My current plan is definitely better than the garbagiest ones, but I still can't afford to actually USE it. DON'T GET SICK is the general rule of medical/insurance here. They technically dropped the mandate to buy it at all in the past few years. But it doesn't help the actual insurance.
This is a country where 60% of the population can't afford a $1000 unexpected emergency. Now with 20% unemployment, and medical they don't have or can't afford to use. But overall this country just can't afford a plague that sends people to a hospital. It needs to be made to "go away" because it can't be endured at all. We're not set up for it. That comes with a secondary problem. Money > Health. You can't keep your heath if you have no money. Sheltering only works if you have money to do it while doing it. So the worse employment gets, the more people will just go out and about and not really give a care who else they infect because they're just trying to survive.

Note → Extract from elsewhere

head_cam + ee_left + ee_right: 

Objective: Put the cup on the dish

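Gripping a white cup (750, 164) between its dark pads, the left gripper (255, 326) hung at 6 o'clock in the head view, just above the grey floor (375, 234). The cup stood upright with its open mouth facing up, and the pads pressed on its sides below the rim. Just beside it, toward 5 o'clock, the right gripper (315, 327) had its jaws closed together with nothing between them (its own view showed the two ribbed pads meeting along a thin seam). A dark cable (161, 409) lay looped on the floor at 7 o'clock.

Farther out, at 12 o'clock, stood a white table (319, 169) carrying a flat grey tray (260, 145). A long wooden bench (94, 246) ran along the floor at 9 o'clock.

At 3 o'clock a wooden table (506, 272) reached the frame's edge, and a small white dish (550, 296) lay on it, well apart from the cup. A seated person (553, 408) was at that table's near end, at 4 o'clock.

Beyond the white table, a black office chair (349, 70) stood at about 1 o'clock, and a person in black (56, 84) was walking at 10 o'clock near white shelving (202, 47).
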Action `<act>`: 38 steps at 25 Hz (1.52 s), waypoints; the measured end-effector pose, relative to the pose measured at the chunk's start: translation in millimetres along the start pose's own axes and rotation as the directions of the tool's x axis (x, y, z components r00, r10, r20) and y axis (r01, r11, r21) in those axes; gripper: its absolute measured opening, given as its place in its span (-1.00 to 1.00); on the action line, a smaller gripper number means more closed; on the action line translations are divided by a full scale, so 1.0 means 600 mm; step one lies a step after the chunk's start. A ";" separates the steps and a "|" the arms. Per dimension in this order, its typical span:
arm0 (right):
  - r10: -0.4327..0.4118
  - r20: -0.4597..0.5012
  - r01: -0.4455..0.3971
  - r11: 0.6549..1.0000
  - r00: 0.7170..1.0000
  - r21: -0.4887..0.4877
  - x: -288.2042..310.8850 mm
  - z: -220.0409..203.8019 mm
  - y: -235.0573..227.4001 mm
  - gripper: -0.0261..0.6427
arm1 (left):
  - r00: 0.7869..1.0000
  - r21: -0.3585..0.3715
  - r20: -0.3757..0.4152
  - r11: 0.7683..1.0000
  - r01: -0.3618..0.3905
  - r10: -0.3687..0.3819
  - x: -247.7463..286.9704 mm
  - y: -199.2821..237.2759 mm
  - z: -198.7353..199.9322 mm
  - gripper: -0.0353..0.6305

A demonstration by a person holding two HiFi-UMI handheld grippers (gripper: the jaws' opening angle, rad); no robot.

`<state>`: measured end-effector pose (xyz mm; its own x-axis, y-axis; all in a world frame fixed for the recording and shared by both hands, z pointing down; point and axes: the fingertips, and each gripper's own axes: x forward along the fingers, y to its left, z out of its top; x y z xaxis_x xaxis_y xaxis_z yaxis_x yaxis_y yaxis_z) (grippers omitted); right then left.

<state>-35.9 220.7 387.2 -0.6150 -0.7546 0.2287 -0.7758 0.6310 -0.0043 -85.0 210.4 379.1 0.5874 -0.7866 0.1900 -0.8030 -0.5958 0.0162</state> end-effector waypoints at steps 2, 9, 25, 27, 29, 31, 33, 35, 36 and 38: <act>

The more companies will just ignore any lockdowns if doing business is worth more than the fines and the workers are beating down the doors to get in even at sub-China prices. And misery loves company.
@OorWullie I'm curious to see where your numbers end up. That's very harsh, but I can't help but wonder if it's actually very smart. If that level of extreme actually DOES contain the disease in short order, then it means you guys did it right and we've all done it very very wrong.